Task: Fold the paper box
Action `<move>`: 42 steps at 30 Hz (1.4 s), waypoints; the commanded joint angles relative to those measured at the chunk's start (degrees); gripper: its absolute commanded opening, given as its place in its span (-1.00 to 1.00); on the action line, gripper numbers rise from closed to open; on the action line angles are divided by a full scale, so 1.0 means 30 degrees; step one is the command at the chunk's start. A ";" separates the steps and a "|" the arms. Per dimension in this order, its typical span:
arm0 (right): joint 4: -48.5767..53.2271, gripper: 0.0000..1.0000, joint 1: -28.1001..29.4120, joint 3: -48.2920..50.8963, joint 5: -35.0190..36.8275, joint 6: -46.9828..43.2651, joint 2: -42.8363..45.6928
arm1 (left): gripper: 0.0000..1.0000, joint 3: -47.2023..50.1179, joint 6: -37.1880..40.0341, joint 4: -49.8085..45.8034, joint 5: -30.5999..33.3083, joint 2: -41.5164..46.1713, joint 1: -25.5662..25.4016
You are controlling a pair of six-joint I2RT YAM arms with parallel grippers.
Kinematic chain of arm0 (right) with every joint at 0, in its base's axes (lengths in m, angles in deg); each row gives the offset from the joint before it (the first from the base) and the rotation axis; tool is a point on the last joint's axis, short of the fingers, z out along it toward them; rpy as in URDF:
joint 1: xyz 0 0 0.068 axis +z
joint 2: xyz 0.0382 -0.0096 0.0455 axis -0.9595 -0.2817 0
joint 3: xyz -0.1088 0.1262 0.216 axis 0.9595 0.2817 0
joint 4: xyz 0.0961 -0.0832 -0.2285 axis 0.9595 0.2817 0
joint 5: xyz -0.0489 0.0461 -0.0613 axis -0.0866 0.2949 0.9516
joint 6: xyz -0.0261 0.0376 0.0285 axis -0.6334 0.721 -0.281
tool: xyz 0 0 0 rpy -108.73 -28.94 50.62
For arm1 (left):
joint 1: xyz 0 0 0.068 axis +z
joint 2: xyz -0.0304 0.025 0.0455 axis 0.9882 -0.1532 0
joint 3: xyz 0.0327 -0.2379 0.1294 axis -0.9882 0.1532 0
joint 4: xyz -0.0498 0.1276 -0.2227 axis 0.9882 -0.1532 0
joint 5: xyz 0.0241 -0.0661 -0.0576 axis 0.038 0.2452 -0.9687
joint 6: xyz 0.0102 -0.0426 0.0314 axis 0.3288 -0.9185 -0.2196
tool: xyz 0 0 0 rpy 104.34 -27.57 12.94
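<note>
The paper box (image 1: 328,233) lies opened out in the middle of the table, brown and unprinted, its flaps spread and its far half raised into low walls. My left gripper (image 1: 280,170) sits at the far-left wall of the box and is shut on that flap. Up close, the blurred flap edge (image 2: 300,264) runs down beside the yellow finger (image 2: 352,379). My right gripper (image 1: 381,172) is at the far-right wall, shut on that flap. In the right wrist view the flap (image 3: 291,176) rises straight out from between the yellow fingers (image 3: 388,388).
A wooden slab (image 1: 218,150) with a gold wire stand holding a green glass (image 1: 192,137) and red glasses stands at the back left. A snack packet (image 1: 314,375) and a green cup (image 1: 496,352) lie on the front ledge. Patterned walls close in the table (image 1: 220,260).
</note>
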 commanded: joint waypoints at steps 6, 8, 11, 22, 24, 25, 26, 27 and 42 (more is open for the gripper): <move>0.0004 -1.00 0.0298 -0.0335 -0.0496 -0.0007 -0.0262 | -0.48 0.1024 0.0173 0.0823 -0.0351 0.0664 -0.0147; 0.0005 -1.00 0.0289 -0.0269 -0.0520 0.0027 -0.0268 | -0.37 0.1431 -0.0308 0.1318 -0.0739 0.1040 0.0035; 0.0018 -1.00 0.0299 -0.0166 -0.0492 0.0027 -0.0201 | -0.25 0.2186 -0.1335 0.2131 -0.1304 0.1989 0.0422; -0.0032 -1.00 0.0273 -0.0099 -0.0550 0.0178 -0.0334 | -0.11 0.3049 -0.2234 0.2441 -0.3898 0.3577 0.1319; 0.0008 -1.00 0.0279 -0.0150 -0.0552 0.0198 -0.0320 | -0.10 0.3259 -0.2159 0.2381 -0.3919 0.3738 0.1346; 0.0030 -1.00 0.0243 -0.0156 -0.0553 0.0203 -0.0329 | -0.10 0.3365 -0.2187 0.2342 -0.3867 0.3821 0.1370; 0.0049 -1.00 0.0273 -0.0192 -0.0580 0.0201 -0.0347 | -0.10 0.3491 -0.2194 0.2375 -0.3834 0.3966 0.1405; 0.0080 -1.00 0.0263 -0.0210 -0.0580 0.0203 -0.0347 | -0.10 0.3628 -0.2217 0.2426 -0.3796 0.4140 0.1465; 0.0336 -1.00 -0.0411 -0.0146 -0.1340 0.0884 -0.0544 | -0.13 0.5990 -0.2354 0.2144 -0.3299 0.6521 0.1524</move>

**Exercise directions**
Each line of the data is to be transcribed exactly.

**Answer area**
Task: Fold the paper box
Action `<move>`: 42 steps at 30 Hz (1.4 s), waypoints; the commanded joint angles relative to those measured at the chunk's start (degrees); gripper: its absolute commanded opening, given as its place in its span (-1.00 to 1.00); on the action line, gripper numbers rise from closed to open; on the action line angles are divided by a full scale, so 1.0 means 30 degrees; step one is the command at the chunk's start. A ";" separates the steps and a "|" the arms. Per dimension in this order, its typical span:
arm0 (right): joint 4: -48.5767..53.2271, gripper: 0.0000..1.0000, joint 1: -28.1001..29.4120, joint 3: -48.2920..50.8963, joint 5: -35.0190..36.8275, joint 6: -46.9828..43.2651, joint 2: -42.8363..45.6928
arm1 (left): gripper: 0.0000..1.0000, joint 3: -47.2023..50.1179, joint 6: -37.1880..40.0341, joint 4: -49.8085..45.8034, joint 5: -30.5999..33.3083, joint 2: -41.5164..46.1713, joint 1: -25.5662..25.4016
You are controlling a pair of six-joint I2RT YAM arms with parallel grippers.
Kinematic chain of arm0 (right) with every joint at 0, in its base's axes (lengths in m, angles in deg); each row gives the offset from the joint before it (the first from the base) and the rotation axis; tool is a point on the last joint's axis, short of the fingers, z out along it toward them; rpy as in URDF:
joint 1: xyz 0 0 0.068 axis +z
joint 2: xyz 0.0382 -0.0096 0.0455 axis -0.9595 -0.2817 0
joint 3: xyz -0.1088 0.1262 0.216 axis 0.9595 0.2817 0
joint 4: xyz 0.0961 -0.0832 -0.2285 axis 0.9595 0.2817 0
joint 5: xyz -0.0489 0.0461 -0.0613 axis -0.0866 0.2949 0.9516
joint 6: xyz -0.0261 0.0376 0.0285 axis -0.6334 0.721 -0.281
tool: xyz 0 0 0 rpy -108.73 -28.94 50.62
For arm1 (left):
joint 1: xyz 0 0 0.068 axis +z
joint 2: xyz -0.0304 0.025 0.0455 axis 0.9882 -0.1532 0
joint 3: xyz 0.0327 -0.2379 0.1294 axis -0.9882 0.1532 0
joint 4: xyz -0.0498 0.1276 -0.2227 axis 0.9882 -0.1532 0
joint 5: xyz 0.0241 -0.0661 -0.0576 axis 0.038 0.2452 -0.9687
joint 6: xyz 0.0102 -0.0426 0.0314 axis 0.3288 -0.9185 -0.2196
tool: xyz 0 0 0 rpy 104.34 -27.57 12.94
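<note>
The paper box (image 1: 328,233) lies opened out in the middle of the table, brown and unprinted, its flaps spread and its far half raised into low walls. My left gripper (image 1: 280,170) sits at the far-left wall of the box and is shut on that flap. Up close, the blurred flap edge (image 2: 300,264) runs down beside the yellow finger (image 2: 352,379). My right gripper (image 1: 381,172) is at the far-right wall, shut on that flap. In the right wrist view the flap (image 3: 291,176) rises straight out from between the yellow fingers (image 3: 388,388).
A wooden slab (image 1: 218,150) with a gold wire stand holding a green glass (image 1: 192,137) and red glasses stands at the back left. A snack packet (image 1: 314,375) and a green cup (image 1: 496,352) lie on the front ledge. Patterned walls close in the table (image 1: 220,260).
</note>
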 commanded: joint waypoints at steps 6, 8, 11, 22, 24, 25, 26, 27 and 42 (more is open for the gripper): <move>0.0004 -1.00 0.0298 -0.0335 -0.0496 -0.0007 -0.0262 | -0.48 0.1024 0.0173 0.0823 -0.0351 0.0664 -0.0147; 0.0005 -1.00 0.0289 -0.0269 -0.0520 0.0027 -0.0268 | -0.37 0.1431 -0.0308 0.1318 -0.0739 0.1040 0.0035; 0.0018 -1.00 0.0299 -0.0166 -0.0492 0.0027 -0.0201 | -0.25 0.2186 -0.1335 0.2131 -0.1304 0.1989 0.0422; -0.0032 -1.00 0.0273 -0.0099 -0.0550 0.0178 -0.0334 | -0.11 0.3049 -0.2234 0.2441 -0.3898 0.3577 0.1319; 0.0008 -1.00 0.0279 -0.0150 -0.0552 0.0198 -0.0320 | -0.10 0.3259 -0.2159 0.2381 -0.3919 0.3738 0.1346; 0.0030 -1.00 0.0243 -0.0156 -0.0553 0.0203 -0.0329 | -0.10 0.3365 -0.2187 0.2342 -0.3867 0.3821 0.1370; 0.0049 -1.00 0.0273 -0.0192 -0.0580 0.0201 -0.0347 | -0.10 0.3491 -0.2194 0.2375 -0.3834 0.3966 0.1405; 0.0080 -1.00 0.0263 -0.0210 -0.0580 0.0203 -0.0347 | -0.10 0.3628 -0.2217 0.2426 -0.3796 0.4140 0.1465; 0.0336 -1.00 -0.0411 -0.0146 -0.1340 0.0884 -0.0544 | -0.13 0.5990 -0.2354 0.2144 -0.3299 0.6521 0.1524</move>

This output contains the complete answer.